Only the lines holding "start" are wanted; find them in the listing and return each one.

── Information provided ──

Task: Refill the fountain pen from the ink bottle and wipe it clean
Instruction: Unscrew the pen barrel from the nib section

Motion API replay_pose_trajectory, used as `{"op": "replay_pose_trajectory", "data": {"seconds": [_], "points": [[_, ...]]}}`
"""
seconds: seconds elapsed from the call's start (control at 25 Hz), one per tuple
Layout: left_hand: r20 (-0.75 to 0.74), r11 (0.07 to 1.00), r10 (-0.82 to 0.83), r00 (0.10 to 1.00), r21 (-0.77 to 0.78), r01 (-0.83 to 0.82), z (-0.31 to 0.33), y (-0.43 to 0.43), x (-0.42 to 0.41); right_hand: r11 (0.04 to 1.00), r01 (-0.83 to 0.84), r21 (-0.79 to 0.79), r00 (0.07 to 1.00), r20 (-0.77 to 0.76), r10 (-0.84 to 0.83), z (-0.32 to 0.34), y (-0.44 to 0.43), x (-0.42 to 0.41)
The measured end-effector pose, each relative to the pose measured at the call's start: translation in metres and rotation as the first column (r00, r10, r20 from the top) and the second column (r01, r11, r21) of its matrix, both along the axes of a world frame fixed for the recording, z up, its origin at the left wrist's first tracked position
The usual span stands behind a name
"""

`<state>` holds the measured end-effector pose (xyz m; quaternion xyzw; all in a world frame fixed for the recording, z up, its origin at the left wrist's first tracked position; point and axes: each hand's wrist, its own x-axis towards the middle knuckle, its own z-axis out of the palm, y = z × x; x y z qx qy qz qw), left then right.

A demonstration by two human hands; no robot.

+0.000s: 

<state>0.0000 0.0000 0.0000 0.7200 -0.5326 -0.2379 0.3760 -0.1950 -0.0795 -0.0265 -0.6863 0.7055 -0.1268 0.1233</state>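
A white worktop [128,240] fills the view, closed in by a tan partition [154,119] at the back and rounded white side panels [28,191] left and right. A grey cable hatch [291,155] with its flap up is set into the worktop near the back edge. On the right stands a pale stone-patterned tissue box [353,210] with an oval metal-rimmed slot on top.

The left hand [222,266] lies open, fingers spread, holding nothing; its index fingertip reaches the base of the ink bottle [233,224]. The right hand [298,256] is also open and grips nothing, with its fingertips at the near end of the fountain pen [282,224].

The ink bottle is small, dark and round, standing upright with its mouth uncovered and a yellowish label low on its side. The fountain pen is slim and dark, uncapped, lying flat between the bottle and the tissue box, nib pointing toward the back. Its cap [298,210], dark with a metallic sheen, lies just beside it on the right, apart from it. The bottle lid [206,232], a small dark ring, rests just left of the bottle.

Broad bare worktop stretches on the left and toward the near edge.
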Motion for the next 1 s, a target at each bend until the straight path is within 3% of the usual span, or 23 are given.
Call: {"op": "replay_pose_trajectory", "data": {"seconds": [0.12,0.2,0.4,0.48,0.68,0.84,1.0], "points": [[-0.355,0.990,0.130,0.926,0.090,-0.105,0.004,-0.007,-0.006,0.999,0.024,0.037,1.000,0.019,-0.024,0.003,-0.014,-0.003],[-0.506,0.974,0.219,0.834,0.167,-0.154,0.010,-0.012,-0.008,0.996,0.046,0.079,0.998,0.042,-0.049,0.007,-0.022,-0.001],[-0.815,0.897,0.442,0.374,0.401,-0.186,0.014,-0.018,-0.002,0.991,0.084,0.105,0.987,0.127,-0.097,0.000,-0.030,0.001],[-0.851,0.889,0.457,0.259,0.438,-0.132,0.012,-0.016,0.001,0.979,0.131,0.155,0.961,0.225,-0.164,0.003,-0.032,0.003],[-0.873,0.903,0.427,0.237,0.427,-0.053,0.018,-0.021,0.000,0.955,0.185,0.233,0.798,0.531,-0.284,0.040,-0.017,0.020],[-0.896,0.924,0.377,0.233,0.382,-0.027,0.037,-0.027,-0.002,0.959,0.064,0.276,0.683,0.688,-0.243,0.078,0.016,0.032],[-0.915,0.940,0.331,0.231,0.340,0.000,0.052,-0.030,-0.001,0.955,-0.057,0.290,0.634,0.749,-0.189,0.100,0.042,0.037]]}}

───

■ Output for this exercise ■
seconds: seconds elapsed from the call's start (control at 25 Hz), one per tuple
The measured end-effector pose, each relative to the pose measured at the call's start: translation in metres and rotation as the first column (r00, r10, r20 from the top) and the second column (r01, r11, r21) of its matrix, both along the axes of a world frame fixed for the recording, z up, its origin at the left wrist's first tracked position

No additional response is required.